There are counter-arguments, of course. Supply-side economists would argue that the money does go to corporations and small businesses, but that still leaves out the entrepreneurial startups. Thus, the economy cannot grow, because new businesses don’t get off the ground. As you can see, these can be circular arguments with point-and-counterpart. The debate has raged for 80 years, since John Maynard Keynes first began to champion supply-side economics during the Great Depression.
Sheldon Adelson’s Chinese Dreams
Sheldon Adelson obviously fits on the supply-side of things. He says, “Supply will create the demand.”
That might (emphasis on “might”) work in the United States. In China, it simply does not work that way, and here’s why.
Chinese officials in Beijing have let it be known they are cracking down on visits to Macau from the mainland. Simply put, the Chinese party members and local Macau officials are working to limit the number of visits anyone can make to Macau. Visas are being tracked. Those who try to circumvent the rules are spotted and their names are recorded. Thus, VIP gamblers are staying home in droves. It is dangerous to try to get around the restrictions, in a way it simply would not be in the United States.
Demand in an Authoritarian Regime
Supply will not create demand, because the demand is being interdicted by the Chinese government. They do not want their people gamble as much in Macau as they once allowed, and it simply is not going to happen anytime in the near-future. Building more casinos does nothing to change those facts.

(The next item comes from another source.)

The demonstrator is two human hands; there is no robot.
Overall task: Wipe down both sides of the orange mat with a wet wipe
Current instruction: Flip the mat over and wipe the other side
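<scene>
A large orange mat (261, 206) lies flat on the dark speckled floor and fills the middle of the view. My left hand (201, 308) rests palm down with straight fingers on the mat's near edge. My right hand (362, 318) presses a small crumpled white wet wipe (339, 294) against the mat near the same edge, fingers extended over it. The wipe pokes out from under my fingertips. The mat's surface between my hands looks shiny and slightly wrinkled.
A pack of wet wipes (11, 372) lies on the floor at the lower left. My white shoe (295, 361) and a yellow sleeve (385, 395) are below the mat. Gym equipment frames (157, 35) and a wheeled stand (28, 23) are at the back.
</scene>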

The only hope casino moguls in the middle of billion-dollar projects in Macau–such as Sheldon Adelson, Steve Wynn, and James Murren–is to lure more non-Chinese VIP players to Macau. If players from Japan and South Korea and Singapore flock to Macau in great numbers, maybe that will fill up the new casinos. But Sheldon Adelson and James Murren just sent representatives to Japan to tell lawmakers there that foreignors-only casinos would never work in Japan–they wouldn’t be worth the investment.
In the end, the current Macau casino developments headed by Las Vegas Sands, Wynn Resorts, and MGM Resorts are doomed to failure. Perhaps by the time those casinos launch in 2017, 2018, and later, the Chinese government will have loosened it grip on passports to Macau. Given that Xi Jinping has many years still in office, that is not likely to happen, though.